When we arrived I saw the evaluators who were all familiar and all happy to see us. Asha remembered them too - her little nubbin tail wagged furiously when she met them for this second time. We walked around the room to get familiar with it and then we were ready to test.

We went through all the exercises and when we got to the down command, I think the whole room held their breath. I knew she could do it and when I asked, Asha complied. She laid down like a boss. I hugged and kissed her and thanked her for doing this seemingly simple command.
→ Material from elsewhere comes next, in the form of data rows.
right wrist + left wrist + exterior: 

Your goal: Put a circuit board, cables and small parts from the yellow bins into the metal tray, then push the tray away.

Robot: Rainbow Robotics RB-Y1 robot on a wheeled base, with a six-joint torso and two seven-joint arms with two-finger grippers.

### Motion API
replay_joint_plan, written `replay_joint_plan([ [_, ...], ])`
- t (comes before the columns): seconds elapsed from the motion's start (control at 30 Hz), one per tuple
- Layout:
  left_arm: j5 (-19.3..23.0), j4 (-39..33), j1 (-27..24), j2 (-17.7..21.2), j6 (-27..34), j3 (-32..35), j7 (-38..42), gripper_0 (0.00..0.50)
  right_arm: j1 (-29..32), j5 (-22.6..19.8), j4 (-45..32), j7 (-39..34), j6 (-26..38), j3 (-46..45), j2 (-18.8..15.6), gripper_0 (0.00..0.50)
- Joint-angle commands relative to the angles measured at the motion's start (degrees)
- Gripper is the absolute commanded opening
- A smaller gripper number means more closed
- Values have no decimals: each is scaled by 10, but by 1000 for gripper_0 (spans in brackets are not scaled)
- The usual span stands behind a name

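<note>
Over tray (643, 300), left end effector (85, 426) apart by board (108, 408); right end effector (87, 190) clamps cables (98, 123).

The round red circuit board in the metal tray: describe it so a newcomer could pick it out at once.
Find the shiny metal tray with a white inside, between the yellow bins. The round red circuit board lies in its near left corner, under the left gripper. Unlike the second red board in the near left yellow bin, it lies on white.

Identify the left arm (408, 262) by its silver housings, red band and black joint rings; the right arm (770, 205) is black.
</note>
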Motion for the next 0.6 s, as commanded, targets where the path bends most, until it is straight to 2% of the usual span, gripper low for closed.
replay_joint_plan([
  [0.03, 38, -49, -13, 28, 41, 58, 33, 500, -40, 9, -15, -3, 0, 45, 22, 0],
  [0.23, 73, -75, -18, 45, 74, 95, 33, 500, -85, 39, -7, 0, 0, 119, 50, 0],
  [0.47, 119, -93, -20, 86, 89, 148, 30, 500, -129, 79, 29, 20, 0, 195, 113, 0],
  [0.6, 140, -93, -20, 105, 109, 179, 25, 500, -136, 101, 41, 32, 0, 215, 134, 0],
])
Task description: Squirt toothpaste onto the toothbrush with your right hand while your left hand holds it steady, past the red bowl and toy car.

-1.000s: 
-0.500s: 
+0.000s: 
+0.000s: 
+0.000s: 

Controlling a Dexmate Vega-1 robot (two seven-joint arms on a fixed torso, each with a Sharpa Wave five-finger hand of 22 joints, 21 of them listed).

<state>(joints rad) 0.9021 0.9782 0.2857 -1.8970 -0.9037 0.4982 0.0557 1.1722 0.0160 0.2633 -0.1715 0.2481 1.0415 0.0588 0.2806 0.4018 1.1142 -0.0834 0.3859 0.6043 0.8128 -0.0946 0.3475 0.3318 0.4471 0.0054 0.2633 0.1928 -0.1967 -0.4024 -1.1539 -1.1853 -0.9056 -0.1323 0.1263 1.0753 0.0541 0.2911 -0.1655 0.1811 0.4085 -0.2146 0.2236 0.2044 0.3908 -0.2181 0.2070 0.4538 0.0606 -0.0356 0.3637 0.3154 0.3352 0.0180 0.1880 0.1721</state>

Asha passed all the other exercises as well, including the "come when called" with ONE tug of the leash. They brought in a "neutral" dog to test Asha's reaction to another dog. When I saw the dog they were using I almost started to cry. This dog looked EXACTLY like my friend Ashleys' dog, Larry. I saw this doggie and I knew it all going to be okay. And it was. Asha passed. We jumped for joy and I showered her with kisses. I do that often, she just sits and let's me do it as if to say "Oh mom...."

And there you have it. I am so proud of Asha and so very excited to continue on with the process. I will now go through orientation and mentoring at the hospital. Then we will begin our visits. Asha is a special soul and I feel a responsibility to share that with the world. This is good start.